I'm not much of romance reader, but back when I lived in Texas I read The Grand Sophy for my Jane Austen book club and was pleasantly surprised by how much I enjoyed it. Georgette Heyer wrote 50 novels, mostly historical. They're rather light and fluffy, but mostly great fun and they're very well researched. I was poking around Half-Price Books in San Antonio and found this biography, so I thought it would be a good addition to my TBR Pile Challenge list. Georgette Heyer wrote 50 novels. in 72 years. Starting when she was just 17, she published a book nearly every year of her life, sometimes more. Most of them were romances and historical fiction, but she also wrote mysteries and a few contemporary novels, and nearly all of them are still in print.
Heyer's first novel, The Black Moth, began as a story she made up to amuse her younger brother, who suffered from hemophilia. She continued writing after her marriage to a mining engineer, with whom she moved to Tanganyika (now Tanzania) and Macedonia. They moved back to the UK and Heyer mostly supported the family with her writing while her husband made some career changes (he and her son both became lawyers). Heyer's commitment to research and her literary output are pretty astonishing -- her historical novel An Infamous Army is now considered one of the best historical works on the battle of Waterloo. And once she had completed the research and settled on the plot and characters, she could write a book in a matter of weeks.

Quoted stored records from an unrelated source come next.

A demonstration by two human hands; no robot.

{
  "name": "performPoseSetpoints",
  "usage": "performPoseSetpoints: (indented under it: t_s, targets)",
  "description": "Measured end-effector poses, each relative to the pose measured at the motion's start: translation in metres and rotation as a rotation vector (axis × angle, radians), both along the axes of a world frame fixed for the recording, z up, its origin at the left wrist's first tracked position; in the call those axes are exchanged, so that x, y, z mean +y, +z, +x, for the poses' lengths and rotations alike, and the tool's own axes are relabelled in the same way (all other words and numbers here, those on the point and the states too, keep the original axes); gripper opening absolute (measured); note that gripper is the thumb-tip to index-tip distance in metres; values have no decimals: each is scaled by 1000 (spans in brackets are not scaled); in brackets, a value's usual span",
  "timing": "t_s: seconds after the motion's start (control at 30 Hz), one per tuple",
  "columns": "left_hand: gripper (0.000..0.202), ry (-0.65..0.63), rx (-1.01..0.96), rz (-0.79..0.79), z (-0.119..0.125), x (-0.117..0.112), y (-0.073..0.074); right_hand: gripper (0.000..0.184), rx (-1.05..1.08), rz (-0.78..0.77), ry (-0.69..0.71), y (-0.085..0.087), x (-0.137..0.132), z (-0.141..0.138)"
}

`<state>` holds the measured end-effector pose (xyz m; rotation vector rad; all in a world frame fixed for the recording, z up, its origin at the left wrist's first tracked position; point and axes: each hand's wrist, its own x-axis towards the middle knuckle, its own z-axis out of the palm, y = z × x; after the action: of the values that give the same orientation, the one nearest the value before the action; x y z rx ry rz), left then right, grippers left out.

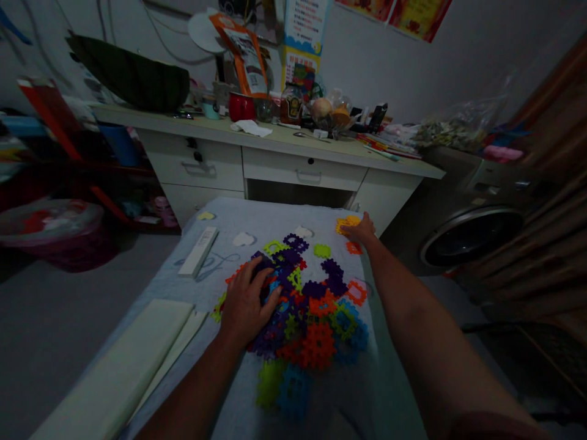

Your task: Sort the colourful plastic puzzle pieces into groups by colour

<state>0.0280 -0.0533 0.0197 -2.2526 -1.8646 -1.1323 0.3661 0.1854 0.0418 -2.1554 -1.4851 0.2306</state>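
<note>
A heap of plastic interlocking pieces with notched edges (318, 345), in purple, red, green and blue, spreads over the cloth-covered table (337, 397). My left hand (245, 299) rests on the left side of this heap, fingers apart and curved over dark purple pieces. At the table's far right corner, my right hand (362, 231) has its fingers closed on yellow interlocking pieces (347, 223); its grip is partly hidden. An orange piece (353, 247) lies just below that hand. Purple pieces (334, 276) and a green piece (322, 250) lie between the hands.
On the table's left are a long white box (199, 252) and a folded pale sheet (123, 360). Behind stands a white drawer cabinet (197, 159) crowded with jars, a red mug (241, 107) and papers. A washing machine (463, 208) is at right, a lined bin (55, 235) at left.
</note>
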Motion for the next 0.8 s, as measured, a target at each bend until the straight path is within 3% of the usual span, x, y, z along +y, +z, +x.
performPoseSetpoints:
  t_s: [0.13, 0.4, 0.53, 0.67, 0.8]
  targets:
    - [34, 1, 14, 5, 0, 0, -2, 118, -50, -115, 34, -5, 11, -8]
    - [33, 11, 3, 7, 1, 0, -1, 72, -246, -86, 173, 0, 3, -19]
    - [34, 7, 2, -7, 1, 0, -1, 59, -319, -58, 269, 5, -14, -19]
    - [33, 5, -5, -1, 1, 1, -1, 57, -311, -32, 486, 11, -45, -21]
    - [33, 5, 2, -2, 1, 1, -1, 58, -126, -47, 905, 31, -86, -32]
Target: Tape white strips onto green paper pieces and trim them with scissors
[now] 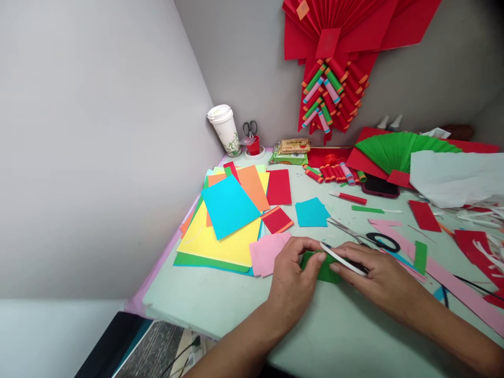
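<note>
Low over the near part of the table, my left hand (297, 268) pinches a piece of green paper (326, 270) between thumb and fingers. My right hand (372, 270) is closed at the other side of the paper, its fingers on a narrow white strip (342, 259). The far end of that strip reaches my left fingertips. Whether the strip is stuck to the paper, I cannot tell. Just beyond my hands lie black-handled scissors (366, 236), blades pointing left. Pink paper squares (270, 254) sit beside my left hand, and blue squares (312, 212) lie farther back.
A stack of coloured sheets (220, 247) covers the table's left side. Behind it stand a lidded white cup (224, 128) and a red holder (254, 146) with scissors. Small paper rolls (334, 172), a green fan (405, 149) and red scraps (425, 215) lie at the back and right.
</note>
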Available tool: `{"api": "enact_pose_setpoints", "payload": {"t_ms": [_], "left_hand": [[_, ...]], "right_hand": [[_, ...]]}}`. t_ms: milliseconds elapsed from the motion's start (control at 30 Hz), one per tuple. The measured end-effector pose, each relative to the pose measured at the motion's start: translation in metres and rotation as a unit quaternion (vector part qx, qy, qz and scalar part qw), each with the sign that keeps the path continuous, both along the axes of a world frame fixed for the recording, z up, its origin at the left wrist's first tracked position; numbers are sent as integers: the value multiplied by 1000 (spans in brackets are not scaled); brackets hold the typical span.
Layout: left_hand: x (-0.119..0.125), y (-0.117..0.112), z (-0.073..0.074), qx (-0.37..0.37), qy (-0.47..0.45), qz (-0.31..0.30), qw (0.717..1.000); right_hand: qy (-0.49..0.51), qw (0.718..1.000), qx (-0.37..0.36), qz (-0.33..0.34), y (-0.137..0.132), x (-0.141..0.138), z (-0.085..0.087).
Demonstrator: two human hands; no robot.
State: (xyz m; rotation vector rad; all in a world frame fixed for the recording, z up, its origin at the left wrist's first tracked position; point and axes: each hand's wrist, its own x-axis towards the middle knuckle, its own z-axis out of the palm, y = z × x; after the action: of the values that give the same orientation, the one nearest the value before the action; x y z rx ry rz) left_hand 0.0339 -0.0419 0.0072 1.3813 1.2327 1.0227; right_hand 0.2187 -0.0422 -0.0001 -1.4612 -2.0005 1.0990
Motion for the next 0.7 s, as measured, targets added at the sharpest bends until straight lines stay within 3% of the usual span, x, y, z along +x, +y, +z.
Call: {"api": "enact_pose_setpoints", "payload": {"t_ms": [167,433,700], "left_hand": [[-2,1,1,-11,-2,8,1000],[-3,1,-2,-25,-34,10,999],[-3,1,-1,-52,-88,15,995]], "right_hand": [[-7,1000,6,-12,3,4,-4],[-2,996,3,-90,5,6,0],[-1,995,-6,-103,6,7,1]]}}
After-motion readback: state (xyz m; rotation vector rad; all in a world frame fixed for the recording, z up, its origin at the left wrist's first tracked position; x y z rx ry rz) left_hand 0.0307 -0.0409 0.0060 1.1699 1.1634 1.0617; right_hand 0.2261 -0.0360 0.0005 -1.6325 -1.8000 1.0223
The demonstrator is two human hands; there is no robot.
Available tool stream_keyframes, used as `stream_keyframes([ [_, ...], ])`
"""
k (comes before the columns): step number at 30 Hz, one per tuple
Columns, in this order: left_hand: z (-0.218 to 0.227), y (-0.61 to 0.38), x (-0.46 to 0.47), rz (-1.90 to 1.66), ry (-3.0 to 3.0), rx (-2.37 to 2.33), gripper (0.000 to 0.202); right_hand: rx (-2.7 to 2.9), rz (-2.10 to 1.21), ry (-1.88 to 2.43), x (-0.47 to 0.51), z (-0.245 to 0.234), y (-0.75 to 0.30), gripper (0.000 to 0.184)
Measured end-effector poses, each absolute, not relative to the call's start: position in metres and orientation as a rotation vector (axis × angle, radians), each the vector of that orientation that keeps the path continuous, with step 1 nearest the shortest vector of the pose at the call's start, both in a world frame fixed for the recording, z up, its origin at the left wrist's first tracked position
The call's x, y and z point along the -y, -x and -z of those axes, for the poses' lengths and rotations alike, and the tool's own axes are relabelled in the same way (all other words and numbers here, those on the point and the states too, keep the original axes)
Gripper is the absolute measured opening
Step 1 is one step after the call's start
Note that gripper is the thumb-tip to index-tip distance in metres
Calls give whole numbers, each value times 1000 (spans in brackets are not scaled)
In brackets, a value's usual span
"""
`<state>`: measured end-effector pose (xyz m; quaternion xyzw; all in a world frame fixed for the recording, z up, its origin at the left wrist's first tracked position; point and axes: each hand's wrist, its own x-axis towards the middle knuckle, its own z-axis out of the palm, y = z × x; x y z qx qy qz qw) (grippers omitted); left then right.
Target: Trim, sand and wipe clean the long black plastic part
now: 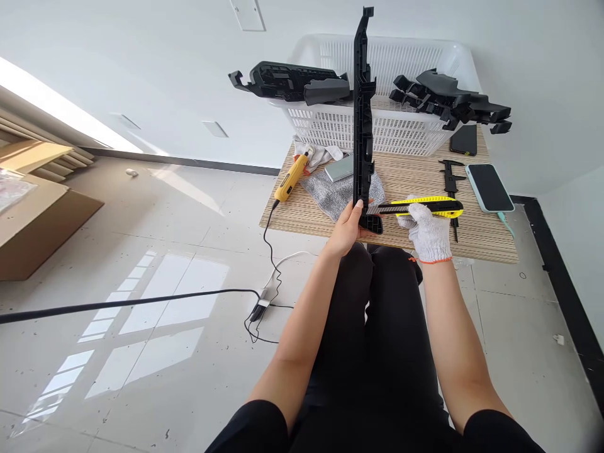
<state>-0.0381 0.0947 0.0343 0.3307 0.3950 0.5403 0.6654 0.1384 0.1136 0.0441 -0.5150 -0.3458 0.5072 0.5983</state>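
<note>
A long black ribbed plastic part (363, 119) stands nearly upright in the head view, its low end over the table's front. My bare left hand (348, 228) is wrapped round that low end. In a white knit glove, my right hand (427, 229) grips a yellow and black utility knife (443, 206). The knife lies level, its extended blade pointing left and meeting the part just beside my left fingers. Whether the edge is cutting into the plastic I cannot tell. Behind the part lies a grey cloth (325, 192) with a pale flat box (340, 168) on it.
A white plastic basket (321, 126) at the back carries more black parts (292, 82). On the wooden table (302, 217) are a yellow corded tool (291, 179), a black caliper (451, 182), a phone (489, 187) and a dark flat device (464, 139). Cables (271, 251) hang at the left.
</note>
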Motion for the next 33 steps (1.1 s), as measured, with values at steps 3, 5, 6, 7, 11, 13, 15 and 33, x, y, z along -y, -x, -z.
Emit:
stream_keyframes([
  [3,-35,38,-95,-1216,-771,-903,36,803,-1167,1200,-113,-44,-138,37],
  [5,-34,39,-95,-1208,-779,-894,36,809,-1175,1201,-114,-43,-138,37],
  [6,-34,39,-95,-1205,-779,-885,36,812,-1183,1205,-114,-43,-139,37],
  [7,-34,39,-95,-1204,-777,-876,36,815,-1191,1208,-114,-43,-139,36],
  [11,-33,40,-96,-1208,-760,-869,35,816,-1195,1200,-113,-43,-140,34],
  [13,-34,40,-96,-1203,-747,-871,34,812,-1189,1189,-113,-44,-140,31],
  [15,-35,40,-96,-1200,-733,-870,33,808,-1190,1174,-112,-45,-139,29],
  [33,-36,40,-95,-1218,-712,-856,33,772,-1240,1160,-115,-47,-142,34],
])
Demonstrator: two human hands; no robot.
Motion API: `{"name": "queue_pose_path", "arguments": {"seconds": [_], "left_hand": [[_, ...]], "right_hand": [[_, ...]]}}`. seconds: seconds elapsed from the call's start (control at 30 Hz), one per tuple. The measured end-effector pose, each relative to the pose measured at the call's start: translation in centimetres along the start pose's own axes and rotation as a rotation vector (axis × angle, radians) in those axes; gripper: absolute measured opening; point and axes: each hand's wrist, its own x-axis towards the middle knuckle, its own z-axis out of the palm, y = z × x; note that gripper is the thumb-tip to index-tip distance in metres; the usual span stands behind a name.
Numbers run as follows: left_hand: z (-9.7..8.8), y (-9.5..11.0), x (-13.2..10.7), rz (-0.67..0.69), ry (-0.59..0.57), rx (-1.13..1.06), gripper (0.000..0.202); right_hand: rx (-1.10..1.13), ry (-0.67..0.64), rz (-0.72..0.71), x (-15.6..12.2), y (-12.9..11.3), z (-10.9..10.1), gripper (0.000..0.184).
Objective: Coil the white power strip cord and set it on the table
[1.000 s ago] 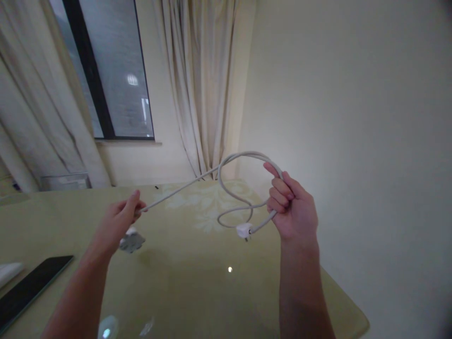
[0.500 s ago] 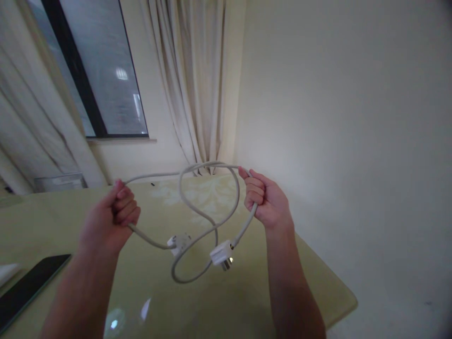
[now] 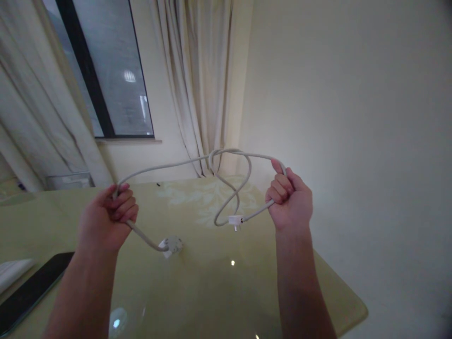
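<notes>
A pale grey power cord (image 3: 169, 165) hangs in the air between my hands, looped over itself in a loose twist near the middle. My left hand (image 3: 111, 214) is closed round one stretch of it. From below that fist the cord runs to a white end connector (image 3: 171, 246), which hangs over the table. My right hand (image 3: 290, 197) grips the other side, its fingers wrapped round the cord. Beside the right hand dangles a white plug (image 3: 236, 221) with metal prongs pointing down. Part of the looped cord passes close behind this plug.
A glossy yellow-green table (image 3: 197, 296) spreads below. At its left lie a black flat device (image 3: 33, 292) and a white object (image 3: 14, 273). Behind stand beige curtains (image 3: 201, 70) and a dark-framed window (image 3: 120, 66); a bare wall (image 3: 346, 117) rises at the right.
My right hand has moved to the right, away from the left one. The cord between them is drawn out longer, its loop smaller and higher. The plug has swung up and right.
</notes>
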Motion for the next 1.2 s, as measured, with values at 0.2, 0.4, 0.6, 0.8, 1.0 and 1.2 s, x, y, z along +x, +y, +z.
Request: {"name": "queue_pose_path", "arguments": {"seconds": [0.2, 0.4, 0.6, 0.8, 1.0, 1.2], "left_hand": [[3.7, -1.9, -2.9, -0.006, -0.206, 0.088, 0.024], [3.8, -4.0, -4.1, 0.002, -0.329, 0.319, 0.044], [4.8, -4.6, -4.9, 0.176, -0.502, 0.564, 0.042], [6.1, -5.1, -5.6, 0.331, -0.351, 0.73, 0.026], [5.5, -4.7, -5.1, 0.47, -0.067, 0.697, 0.022], [3.6, -2.3, -3.1, 0.566, 0.17, 0.559, 0.032]], "right_hand": [[-0.221, -0.13, -0.182, -1.7, 3.4, 2.0, 0.012], [-0.432, -0.284, -0.072, -2.3, 6.0, 2.8, 0.014], [-0.516, -0.3, 0.088, -2.6, 8.2, 2.6, 0.02], [-0.6, -0.49, 0.228, -3.1, 8.9, 2.7, 0.03], [-0.886, -0.848, 0.471, -3.4, 8.9, 2.1, 0.052], [-1.548, -0.867, 0.028, -3.0, 8.9, 1.8, 0.01]]}}
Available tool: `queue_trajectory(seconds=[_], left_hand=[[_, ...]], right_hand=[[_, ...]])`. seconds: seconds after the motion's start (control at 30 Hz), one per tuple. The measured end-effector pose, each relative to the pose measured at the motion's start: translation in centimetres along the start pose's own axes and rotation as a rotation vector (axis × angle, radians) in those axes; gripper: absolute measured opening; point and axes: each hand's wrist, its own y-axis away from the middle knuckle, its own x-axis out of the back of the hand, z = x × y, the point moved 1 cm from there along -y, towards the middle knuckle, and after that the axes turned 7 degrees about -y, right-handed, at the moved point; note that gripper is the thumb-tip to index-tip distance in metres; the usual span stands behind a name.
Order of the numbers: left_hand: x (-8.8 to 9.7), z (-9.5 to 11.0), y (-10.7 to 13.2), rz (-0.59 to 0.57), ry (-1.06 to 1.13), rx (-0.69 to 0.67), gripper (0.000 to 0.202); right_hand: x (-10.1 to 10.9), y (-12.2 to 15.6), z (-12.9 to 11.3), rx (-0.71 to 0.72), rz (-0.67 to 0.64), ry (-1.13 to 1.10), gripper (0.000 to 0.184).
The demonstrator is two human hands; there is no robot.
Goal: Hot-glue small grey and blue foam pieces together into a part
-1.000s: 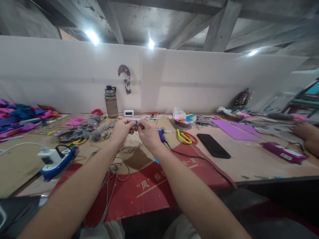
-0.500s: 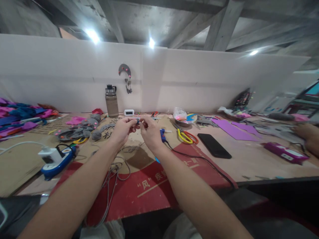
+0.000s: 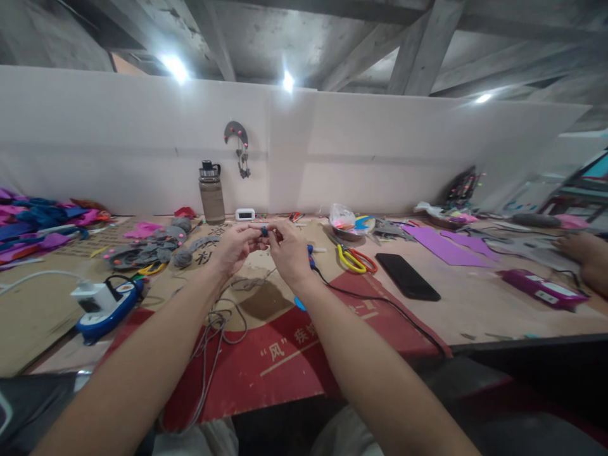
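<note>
My left hand and my right hand meet above the middle of the table, fingertips pinched together on a small dark blue piece held between them. Both hands are closed in a pinch, and the piece is too small to name. A blue glue gun with a black cord lies just right of my right hand. Grey cords trail on the cardboard below my left forearm.
Yellow-and-orange scissors, a black phone and purple sheets lie to the right. A water bottle stands at the back wall. A blue-and-white power strip and grey felt pieces sit left. Another person's hand rests at far right.
My hands have lifted slightly and drawn closer, still pinching the small piece. Nothing else on the table has moved.
</note>
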Motion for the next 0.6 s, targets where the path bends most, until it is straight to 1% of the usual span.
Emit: queue_trajectory(seconds=[0.13, 0.2, 0.43, 0.6], left_hand=[[0.02, 0.08, 0.06, 0.094, -0.062, 0.025, 0.016], [0.02, 0.16, 0.1, 0.123, -0.065, 0.03, 0.014], [-0.15, 0.44, 0.15, 0.112, -0.053, 0.0, 0.017], [0.06, 0.25, 0.04, 0.156, -0.108, -0.019, 0.014]], right_hand=[[0.0, 0.02, -0.29, -0.009, -0.029, 0.015, 0.016], [0.0, 0.03, -0.44, -0.012, -0.036, 0.009, 0.016], [0.17, -0.12, -0.56, -0.009, -0.015, -0.023, 0.016], [0.13, -0.11, -0.72, -0.015, -0.012, -0.038, 0.014]])
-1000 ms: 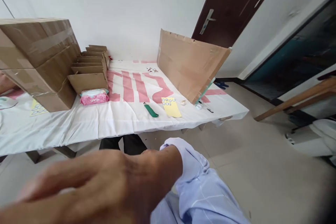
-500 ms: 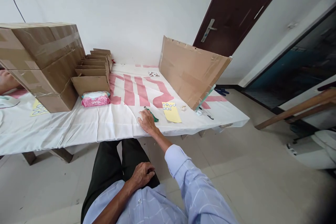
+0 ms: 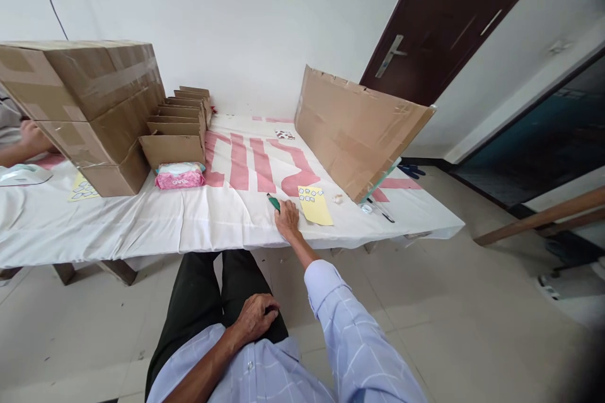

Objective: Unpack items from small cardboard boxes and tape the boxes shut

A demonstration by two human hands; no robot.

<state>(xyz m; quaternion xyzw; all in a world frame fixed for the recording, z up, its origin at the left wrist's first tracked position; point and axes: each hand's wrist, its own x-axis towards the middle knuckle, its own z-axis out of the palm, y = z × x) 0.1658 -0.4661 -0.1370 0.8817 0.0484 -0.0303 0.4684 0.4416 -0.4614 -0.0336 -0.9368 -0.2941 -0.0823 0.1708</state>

Though she's now best known for her historical romances set in the Regency period, she actually only wrote one (Regency Buck) before WWII. Her most successful novel before that time was about the Napoleonic Wars, but she couldn't bear to write a war novel during the Blitz. Heyer was afraid that it was frivolous to write a light historical romance, but she needed a distraction and wrote a Regency novel, Faro's Child. It was just what the public wanted and was a huge success. Thereafter she continued with mostly Regency novels until her death.
This book is very fact-heavy, especially on issues of publication and tax payments -- often she would write a book specifically to pay off a debt. She also sometimes made unwise decisions to sell off the rights to books for what now seems a pittance. I would have loved to read more about her creative process, but Georgette Heyer was an extremely private person and gave almost no interviews, so Kloester had to rely on letter and papers. However, I found it an extremely fast read. There were some surprises, like the fact that Heyer's publishers did essentially no editing -- she would just send them the title and some basic information, then her manuscript would arrive and that was pretty much it! She did have some fights with printers who would take it upon themselves to change spelling without consulting her -- then had the nerve to charge her!
Even if you're not a fan of Heyer's romances, this is an extremely interesting look at the life of a prolific writer (it also inspired me to read two more of her books while I was reading this one!) I still have literary biographies and memoirs of three other writers on my TBR Pile Challenge list: Margaret Mitchell, Edith Wharton, and Elizabeth Jane Howard. Bloggers, which should I read next?
This is my second book for the TBR Pile Challenge 2019. Only ten left to go!